2. Правильно ли понял - 51-й порт находится в двух виланах, но исходящий из него кадр маркируется в зависимости из какого порта пришел внутри коммутатора пакет, т.е. если из порта скажем 8 (локальная сеть, дефолтный влан), то в исходящем из 51-го порта кадре будет tag 1, иначе (из порта 4) - tag 2 (vlan2)?

[rz3dwy]

1. Это скорее для второго. На 1-ом нет 4-го порта в схеме.

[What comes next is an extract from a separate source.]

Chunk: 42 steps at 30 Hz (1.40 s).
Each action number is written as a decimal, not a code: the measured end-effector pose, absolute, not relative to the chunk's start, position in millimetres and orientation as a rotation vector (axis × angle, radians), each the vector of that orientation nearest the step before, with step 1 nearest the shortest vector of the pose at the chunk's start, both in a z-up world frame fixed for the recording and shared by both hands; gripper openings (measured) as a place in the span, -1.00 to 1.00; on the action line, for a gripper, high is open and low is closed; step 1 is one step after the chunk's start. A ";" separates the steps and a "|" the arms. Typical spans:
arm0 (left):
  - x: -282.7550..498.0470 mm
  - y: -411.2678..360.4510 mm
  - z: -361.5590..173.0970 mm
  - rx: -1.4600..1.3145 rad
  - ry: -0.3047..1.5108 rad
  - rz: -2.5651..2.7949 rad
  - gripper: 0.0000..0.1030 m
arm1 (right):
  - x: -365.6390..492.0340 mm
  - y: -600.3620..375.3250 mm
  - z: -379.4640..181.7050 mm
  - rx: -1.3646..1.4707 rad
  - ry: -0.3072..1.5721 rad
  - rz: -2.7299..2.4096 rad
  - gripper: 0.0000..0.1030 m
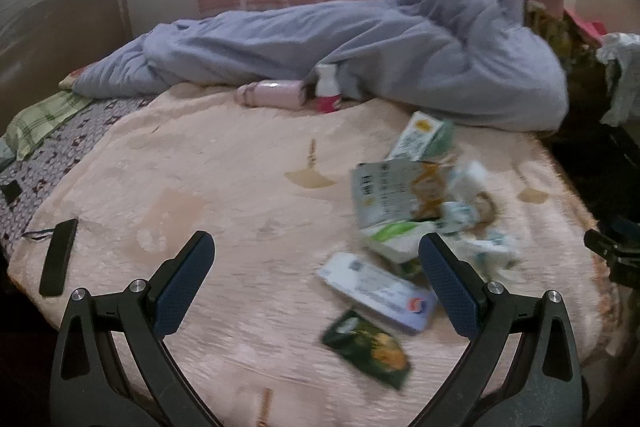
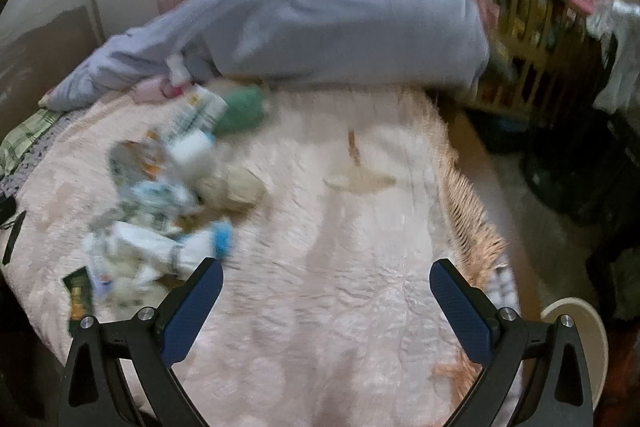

2. ВНУТРИ коммутатора трафик всегда маркированный. Но в данной схеме на выходе 51 порта трафик дефолтного влана (vlanid 1) лишается метки:

 

conf vlan default add u 51 //это по умолчанию

conf vlan vlan2 add ta 51 //ваше добавление

 

Т.е. на выходе свитча трафик вашей гостевой сети будет тегированным с vlanid=2, а весь остальной - нетегированным.

[Negator]

Планируем развернуть в офисе WiFi сеть на базе двух точек доступа типа DAP-2360 или аналог.

WiFi сеть нужна исключительно для "повышения лояльности пользователей" (путем подключения их гаджетов) и для временного гостевого доступа, т.е. доступа внутрь локальной сети быть не должно.

 

Могу предложить решение проще:

1. Берем вместо точек домашние роутеры. Настраиваем их одинаково - одинаковый SSID, один канал.

Они же сразу и адреса раздают для клиентов и работают DNS серверами. На вашем аппаратном роутере они будут как обычные клиенты интернета.

 

 

2.Втыкаем их в один коммутатор - например 1 и 2 порты. Для примера switch 1

 

Далее настраиваем traffic_segmentation

config traffic_segmentation ports 1,2 forward_list <порт в сторону интернета>

 

Все. Абоны с этих роутеров то в вашу сеть не попадут и получать интернет.

Зачем городить отдельный роутер, отдельный DHCP и т.д. когда все можно упростить.

[s.lobanov]

Могу предложить решение проще:

1. Берем вместо точек домашние роутеры. Настраиваем их одинаково - одинаковый SSID, один канал.

Они же сразу и адреса раздают для клиентов и работают DNS серверами. На вашем аппаратном роутере они будут как обычные клиенты интернета.

 

 

2.Втыкаем их в один коммутатор - например 1 и 2 порты. Для примера switch 1

 

Далее настраиваем traffic_segmentation

config traffic_segmentation ports 1,2 forward_list <порт в сторону интернета>

 

Как думаете, что произодёт когда абонент переключится от одной точке к другой? (ну вот оказался он возле пересечения зон покрытия этих точек)

[GrandPr1de]

ИМХО тут или городить колхоз из конченых точек или подыскать что-то посерьезнее с беспроводным контроллером, который и сам вланы разбрасает на вай фай точках и много ещё чего полезного, типо роуминга между точками, единого управления и прочего, но не очень выгодно если всего на 2 точки доступа.

Проще всего конечно расбросать по разным вланам точки доступа.